The report says only a quarter of wealth managers offer digital channels beyond e-mail.
This is despite the fact that 69 per cent of HNWIs globally and 77 per cent in the Asia-Pacific region use online and mobile banking. More than 40 per cent go online to review their portfolio or investment markets. More than one-third globally use online services for portfolio management.
Vilaiporn Taweelappontong, partner for PwC Consulting (Thailand), said CEOs of traditional wealth-management firms needed to accelerate their efforts to integrate technology into their business.
“Wealth management is one of the sectors most vulnerable to digital disruption today,” she said.
“Wealth managers currently rank among the slowest adopters of digital technology in the global financial-services industry. This tells us that the sector remains focused on a conventional way of servicing clients and that major changes need to take place.”
Demand among HNWIs for finance-related technology is similar for both younger and older HNWIs. The exception is portfolio management, where under-45s are more interested in managing investments online.
More than half of HNWIs surveyed globally (55 per cent) and nearly two-thirds in the Asia-Pacific region (62 per cent) believe it is important for their financial adviser or wealth manager to have a strong digital offering. For those under 45 and in Asia, the number rises to 64 per cent.
HNWIs are increasingly aware of automated technology in the investment advisory space. More than a third of HNWIs in the Asia-Pacific region who do not currently use robo services that cut out the middleman would consider using them in the future.
Overestimating digital capability
Even so, players in the wealth-management sector seem to be oblivious to their technology inadequacies. Some rate themselves as digitally sophisticated, when the only service offer to clients is a website.
Two-thirds of wealth relationship managers globally do not consider robo-advisers a threat to their business. Moreover, they say their clients do not want digital functionality.

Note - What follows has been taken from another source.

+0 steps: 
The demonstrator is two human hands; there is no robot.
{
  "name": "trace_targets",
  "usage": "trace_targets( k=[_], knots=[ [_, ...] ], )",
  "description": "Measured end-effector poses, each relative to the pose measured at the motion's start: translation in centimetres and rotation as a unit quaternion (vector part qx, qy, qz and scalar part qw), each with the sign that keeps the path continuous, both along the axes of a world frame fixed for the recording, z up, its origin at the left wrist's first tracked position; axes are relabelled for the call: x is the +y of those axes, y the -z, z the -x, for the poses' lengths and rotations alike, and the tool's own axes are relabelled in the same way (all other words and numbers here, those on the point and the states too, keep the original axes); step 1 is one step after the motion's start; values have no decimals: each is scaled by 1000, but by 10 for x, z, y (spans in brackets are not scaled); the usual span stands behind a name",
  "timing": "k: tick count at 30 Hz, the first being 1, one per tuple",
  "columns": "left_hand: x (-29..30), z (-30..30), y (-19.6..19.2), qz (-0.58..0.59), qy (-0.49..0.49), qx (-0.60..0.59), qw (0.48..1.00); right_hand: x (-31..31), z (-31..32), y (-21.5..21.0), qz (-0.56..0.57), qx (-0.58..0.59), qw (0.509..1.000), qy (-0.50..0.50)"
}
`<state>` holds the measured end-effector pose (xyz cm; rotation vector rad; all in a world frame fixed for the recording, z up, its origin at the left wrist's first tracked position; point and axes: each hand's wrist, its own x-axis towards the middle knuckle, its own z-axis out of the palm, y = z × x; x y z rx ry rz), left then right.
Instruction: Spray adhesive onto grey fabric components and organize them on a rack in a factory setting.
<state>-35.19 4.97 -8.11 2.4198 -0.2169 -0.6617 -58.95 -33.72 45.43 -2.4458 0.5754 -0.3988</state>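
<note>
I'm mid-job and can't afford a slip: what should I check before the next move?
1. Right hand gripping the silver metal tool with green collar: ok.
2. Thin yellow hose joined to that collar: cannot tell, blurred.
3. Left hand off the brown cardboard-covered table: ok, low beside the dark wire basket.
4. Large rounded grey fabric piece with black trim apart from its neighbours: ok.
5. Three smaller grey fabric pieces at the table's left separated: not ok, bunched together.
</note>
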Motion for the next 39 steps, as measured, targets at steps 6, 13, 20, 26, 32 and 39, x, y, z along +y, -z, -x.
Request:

Only 34 per cent of HNWIs in the Asia-Pacific region are likely to recommend their current wealth manager to others. This falls to 23 per cent among US$10-million-plus (more than Bt348 million) clients worldwide.
Vilaiporn said the industry was acutely vulnerable to digital innovation from fintech incomers who can offer wealthy clients slick and highly personalised ways to manage their assets, and leverage real-time data continuously to make better financial decisions.

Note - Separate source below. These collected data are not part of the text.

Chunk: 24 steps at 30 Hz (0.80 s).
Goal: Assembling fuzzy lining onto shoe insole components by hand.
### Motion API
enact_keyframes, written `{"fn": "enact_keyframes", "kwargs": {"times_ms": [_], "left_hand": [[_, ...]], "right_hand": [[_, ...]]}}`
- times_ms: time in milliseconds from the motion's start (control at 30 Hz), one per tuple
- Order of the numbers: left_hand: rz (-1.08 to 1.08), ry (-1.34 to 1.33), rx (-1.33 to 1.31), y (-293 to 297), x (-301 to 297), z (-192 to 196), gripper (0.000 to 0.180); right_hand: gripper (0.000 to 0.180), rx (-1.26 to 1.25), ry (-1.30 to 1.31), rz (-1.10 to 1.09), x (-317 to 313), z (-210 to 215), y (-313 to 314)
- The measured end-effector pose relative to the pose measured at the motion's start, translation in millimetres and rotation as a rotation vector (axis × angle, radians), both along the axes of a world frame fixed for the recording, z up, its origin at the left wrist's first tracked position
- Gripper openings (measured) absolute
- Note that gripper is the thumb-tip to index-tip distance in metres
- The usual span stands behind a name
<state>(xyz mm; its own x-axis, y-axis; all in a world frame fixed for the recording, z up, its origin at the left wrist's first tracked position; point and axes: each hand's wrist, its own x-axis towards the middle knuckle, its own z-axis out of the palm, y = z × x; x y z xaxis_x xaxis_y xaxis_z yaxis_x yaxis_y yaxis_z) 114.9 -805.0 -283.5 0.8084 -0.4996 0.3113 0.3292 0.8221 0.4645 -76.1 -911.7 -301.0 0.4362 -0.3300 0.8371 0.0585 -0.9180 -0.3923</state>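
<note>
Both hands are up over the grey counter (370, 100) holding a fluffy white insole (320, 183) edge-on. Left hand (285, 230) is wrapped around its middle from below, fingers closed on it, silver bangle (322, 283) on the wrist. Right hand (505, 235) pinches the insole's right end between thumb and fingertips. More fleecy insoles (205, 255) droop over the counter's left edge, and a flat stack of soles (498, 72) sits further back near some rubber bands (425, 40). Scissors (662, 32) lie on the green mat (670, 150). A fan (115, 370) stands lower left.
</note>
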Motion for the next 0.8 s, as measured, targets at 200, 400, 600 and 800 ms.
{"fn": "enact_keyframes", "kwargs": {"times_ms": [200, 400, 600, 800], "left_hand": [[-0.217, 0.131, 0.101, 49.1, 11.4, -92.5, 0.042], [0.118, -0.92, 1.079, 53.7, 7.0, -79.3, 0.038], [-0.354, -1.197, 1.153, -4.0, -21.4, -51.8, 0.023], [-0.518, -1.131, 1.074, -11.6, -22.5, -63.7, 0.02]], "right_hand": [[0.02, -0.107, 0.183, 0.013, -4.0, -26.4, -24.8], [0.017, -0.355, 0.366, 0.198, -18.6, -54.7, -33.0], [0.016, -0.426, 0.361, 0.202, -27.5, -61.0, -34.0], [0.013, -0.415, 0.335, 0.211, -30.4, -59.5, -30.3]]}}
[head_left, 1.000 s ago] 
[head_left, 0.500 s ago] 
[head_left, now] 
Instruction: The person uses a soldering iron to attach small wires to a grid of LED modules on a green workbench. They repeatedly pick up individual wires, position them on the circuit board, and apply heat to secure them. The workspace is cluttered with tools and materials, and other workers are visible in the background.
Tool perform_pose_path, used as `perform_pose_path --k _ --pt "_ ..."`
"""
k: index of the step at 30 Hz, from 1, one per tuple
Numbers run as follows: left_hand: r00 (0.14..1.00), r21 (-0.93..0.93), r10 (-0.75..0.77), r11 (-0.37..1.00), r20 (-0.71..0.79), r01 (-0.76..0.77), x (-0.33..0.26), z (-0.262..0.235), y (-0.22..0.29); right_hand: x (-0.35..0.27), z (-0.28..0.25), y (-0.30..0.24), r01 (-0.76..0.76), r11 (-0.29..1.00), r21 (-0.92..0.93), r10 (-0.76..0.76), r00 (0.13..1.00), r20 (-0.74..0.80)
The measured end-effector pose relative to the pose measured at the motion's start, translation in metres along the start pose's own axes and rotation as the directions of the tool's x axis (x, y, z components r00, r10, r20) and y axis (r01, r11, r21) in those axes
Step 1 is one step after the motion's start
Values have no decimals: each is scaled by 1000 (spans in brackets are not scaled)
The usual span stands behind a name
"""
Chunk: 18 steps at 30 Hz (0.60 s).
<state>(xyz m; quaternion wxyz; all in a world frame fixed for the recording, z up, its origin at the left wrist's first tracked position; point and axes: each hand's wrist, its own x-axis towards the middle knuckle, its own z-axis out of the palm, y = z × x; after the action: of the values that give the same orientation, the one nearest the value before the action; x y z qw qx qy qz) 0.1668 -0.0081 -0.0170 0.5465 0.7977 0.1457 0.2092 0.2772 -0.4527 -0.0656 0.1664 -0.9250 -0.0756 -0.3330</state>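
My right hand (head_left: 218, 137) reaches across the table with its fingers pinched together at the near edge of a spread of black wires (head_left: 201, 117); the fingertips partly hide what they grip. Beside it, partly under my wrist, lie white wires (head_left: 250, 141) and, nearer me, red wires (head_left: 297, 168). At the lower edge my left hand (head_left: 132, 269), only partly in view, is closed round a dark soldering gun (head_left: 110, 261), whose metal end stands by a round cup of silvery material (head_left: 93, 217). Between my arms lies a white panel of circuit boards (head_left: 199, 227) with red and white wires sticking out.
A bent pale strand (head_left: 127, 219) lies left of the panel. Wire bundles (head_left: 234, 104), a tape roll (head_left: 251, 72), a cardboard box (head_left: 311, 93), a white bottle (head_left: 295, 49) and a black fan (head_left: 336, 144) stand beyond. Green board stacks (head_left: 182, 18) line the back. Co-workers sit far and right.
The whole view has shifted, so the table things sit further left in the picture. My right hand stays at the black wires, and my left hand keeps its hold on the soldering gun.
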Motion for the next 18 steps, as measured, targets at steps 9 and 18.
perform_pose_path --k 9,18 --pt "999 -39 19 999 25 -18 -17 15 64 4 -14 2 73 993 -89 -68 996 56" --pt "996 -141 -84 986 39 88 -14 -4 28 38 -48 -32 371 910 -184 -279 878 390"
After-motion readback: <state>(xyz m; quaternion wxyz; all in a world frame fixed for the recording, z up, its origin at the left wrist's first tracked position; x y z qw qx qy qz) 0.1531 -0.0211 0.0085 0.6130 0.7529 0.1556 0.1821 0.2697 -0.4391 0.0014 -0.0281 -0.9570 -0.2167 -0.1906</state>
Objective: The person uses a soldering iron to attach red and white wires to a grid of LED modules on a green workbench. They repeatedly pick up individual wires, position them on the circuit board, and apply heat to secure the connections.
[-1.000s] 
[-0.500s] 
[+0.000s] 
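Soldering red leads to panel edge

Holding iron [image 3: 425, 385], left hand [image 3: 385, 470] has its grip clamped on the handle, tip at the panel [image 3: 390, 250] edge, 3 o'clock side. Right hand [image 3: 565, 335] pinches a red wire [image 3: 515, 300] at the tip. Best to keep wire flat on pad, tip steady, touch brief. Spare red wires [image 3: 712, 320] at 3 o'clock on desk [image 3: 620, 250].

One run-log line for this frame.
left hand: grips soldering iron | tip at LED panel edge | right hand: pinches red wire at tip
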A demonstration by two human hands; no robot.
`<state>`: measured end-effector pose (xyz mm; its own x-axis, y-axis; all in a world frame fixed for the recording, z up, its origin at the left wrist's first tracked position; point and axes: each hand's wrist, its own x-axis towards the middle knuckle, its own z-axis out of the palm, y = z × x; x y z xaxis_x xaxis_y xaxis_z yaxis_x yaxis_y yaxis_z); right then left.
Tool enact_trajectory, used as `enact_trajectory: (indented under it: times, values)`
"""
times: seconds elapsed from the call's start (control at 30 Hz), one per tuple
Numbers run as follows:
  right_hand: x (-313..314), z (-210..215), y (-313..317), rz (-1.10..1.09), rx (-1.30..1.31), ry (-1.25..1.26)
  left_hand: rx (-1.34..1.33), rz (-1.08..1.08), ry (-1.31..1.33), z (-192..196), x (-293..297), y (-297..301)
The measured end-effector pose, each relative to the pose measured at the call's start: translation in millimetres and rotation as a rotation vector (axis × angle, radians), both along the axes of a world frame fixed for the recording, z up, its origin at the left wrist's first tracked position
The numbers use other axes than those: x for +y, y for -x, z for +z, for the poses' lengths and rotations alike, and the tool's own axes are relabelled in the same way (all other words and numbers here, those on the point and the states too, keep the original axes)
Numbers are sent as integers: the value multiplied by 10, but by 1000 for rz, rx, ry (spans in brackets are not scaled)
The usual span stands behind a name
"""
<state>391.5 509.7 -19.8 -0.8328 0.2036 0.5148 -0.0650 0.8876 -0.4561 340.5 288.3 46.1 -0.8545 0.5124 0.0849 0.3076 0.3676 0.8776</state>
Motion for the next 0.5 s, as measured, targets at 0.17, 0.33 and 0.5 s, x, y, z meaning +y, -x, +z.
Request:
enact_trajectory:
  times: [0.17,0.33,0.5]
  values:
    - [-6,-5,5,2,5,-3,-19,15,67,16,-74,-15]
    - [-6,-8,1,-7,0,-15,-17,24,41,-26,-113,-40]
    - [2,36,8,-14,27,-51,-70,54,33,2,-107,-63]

PwC’s report finds that “investment performance” and “range of products and services” are the most important aspects for all clients.
However, “rapport with adviser” is much less valued, at 41 per cent in the Asia-Pacific region versus 50 per cent globally. Some 77 per cent of clients in the region rank “investment performance” as the most important, against a global figure of 62 per cent.
In PwC’s view, to survive, wealth-management firms must accelerate efforts to adopt a comprehensive digital infrastructure that integrates every aspect of their activities and corporate culture, from the back office to how they service clients and market new prospects.
They should also harness the potential of digital to realise greater efficiencies, manage costs and advance their core client proposition by drawing on a much wider range of available data. They should be willing to partner strategically with fintech innovators to deliver technological solutions at the speed the market expects.
As for Thailand, Vilaiporn said some wealth-management players had started to make progress over the past few years into better use of technology and analytics to enhance the client experience.
Even so, the broader industry largely remains in its infancy in adopting digital technologies. If wealth managers miss this growing trend, they risk losing market share.